● Stored data entries
========
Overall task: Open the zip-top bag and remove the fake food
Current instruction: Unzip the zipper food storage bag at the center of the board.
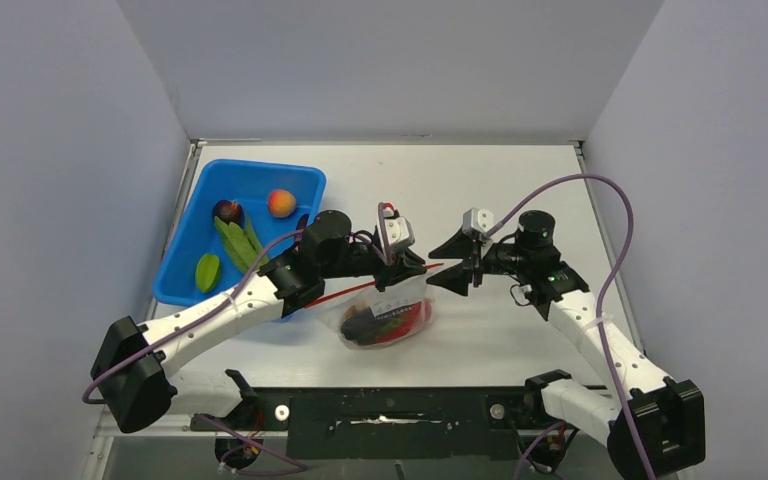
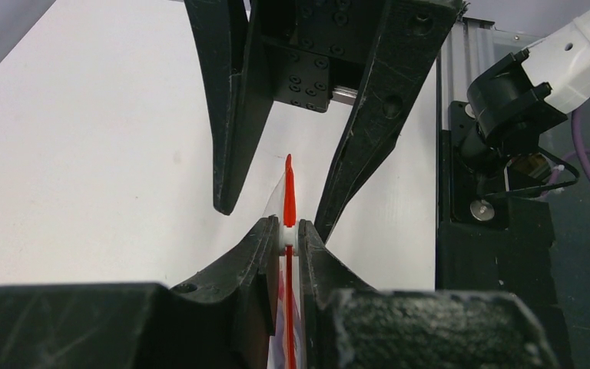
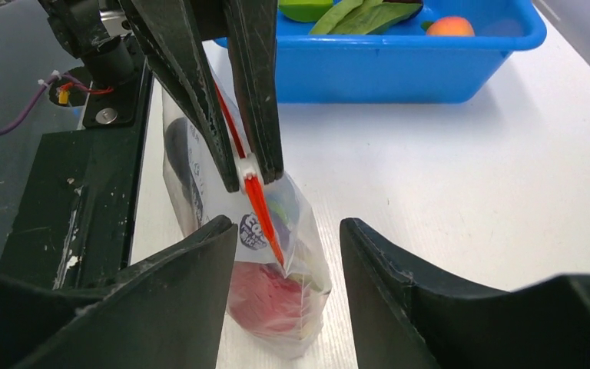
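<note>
1. The table (image 1: 520,330) carries the whole job. A blue bin (image 1: 305,190) sits at ten o'clock from the bag, well clear of the work.
2. The zip-top bag (image 1: 385,318) is at mid-table. Its belly looks to rest on the surface, and its mouth edge is lifted toward two o'clock.
3. The fake food (image 3: 265,296) is bunched in the bottom of the bag, a red piece the plainest. None of it is out yet.
4. The left claw (image 3: 250,173) is pressed together, pinching the white slider (image 2: 290,234) on the orange-red zipper strip (image 3: 265,219).
5. The right claw (image 2: 276,211) is at three o'clock of the left one. It is spread, with one jaw on either side of the strip's free end, and it touches nothing.
6. To my eye the step in hand is getting a second hold on the strip.
   - Only a short tail shows past the slider, so the right claw should close squarely on that tail, just beside the slider.
   - The two claws should then draw apart along the strip's own line, not upward.
   - The film looks slippery, so a skewed bite could slide off or twist the mouth.
</note>
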Available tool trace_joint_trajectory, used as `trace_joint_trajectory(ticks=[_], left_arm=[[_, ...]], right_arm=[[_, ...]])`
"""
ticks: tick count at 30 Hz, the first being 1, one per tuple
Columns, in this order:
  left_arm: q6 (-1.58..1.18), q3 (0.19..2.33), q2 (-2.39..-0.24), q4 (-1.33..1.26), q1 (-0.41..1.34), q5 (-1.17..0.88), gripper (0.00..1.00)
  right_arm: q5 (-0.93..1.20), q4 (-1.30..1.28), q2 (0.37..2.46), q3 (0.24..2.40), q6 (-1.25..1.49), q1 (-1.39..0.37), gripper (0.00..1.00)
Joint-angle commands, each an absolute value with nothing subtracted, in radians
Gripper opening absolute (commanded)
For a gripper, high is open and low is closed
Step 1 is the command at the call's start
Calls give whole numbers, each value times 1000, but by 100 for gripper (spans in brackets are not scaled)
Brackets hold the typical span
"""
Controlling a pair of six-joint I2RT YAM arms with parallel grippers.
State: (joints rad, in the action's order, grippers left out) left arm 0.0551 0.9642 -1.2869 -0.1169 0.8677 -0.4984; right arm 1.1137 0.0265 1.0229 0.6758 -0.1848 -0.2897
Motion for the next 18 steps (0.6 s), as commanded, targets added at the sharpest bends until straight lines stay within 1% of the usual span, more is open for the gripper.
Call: trace_joint_trajectory(ticks=[1,3,5,8,9,11,12,13,14,16,18], left_arm=[[46,977,-1264,-168,867,-518,0],[46,977,-1264,-164,867,-517,0],[46,976,-1261,-162,867,-513,0],[46,974,-1257,-154,867,-507,0],[48,974,-1256,-147,867,-504,0],[60,976,-1256,-128,868,-484,0],[62,975,-1257,-125,867,-474,5],[63,974,-1260,-124,867,-473,13],[67,976,-1264,-122,867,-472,18],[70,988,-1273,-118,867,-472,23],[67,996,-1281,-121,867,-472,24]], right_arm=[[1149,17,1046,748,-253,-301,51],[1154,16,1058,763,-255,-303,45],[1160,8,1068,770,-260,-304,36],[1164,-6,1074,770,-267,-305,18],[1165,-7,1075,770,-267,-306,10],[1169,0,1073,768,-259,-305,3],[1168,11,1075,766,-245,-306,0],[1166,28,1078,763,-229,-305,0],[1167,40,1081,760,-213,-305,0],[1167,62,1088,756,-188,-306,0],[1167,84,1088,749,-169,-306,0]])
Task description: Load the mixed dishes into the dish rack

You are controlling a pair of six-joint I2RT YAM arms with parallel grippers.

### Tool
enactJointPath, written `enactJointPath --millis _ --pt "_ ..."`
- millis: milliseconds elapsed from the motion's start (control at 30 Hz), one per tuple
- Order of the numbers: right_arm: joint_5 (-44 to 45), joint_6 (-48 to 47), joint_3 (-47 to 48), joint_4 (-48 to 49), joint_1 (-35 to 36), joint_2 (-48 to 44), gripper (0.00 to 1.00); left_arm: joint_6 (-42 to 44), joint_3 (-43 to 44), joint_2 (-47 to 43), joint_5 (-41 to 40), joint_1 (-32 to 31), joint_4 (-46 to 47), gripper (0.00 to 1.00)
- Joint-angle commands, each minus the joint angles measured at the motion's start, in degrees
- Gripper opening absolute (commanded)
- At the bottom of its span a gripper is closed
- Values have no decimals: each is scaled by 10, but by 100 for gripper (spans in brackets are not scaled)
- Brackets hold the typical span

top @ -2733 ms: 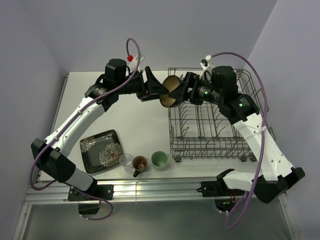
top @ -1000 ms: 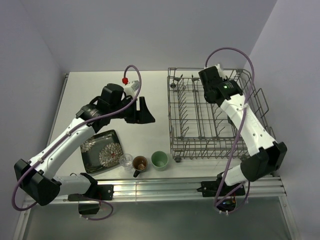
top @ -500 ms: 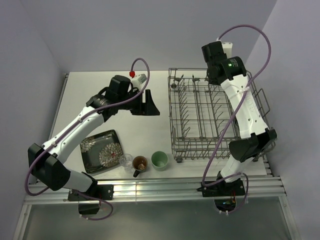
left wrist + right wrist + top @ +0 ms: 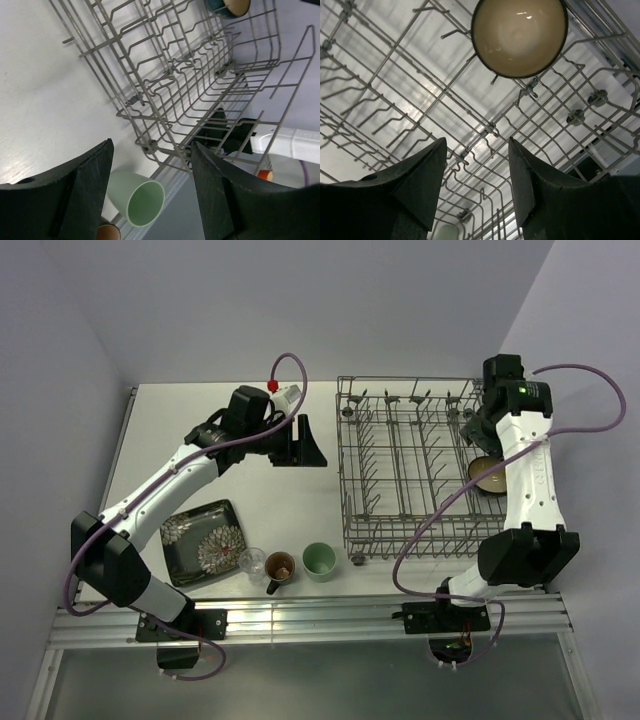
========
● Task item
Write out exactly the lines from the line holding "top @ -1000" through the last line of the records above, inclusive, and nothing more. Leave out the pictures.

● Task response
top @ -1000 ms: 
top @ -500 ms: 
left wrist + right wrist + top @ +0 ms: 

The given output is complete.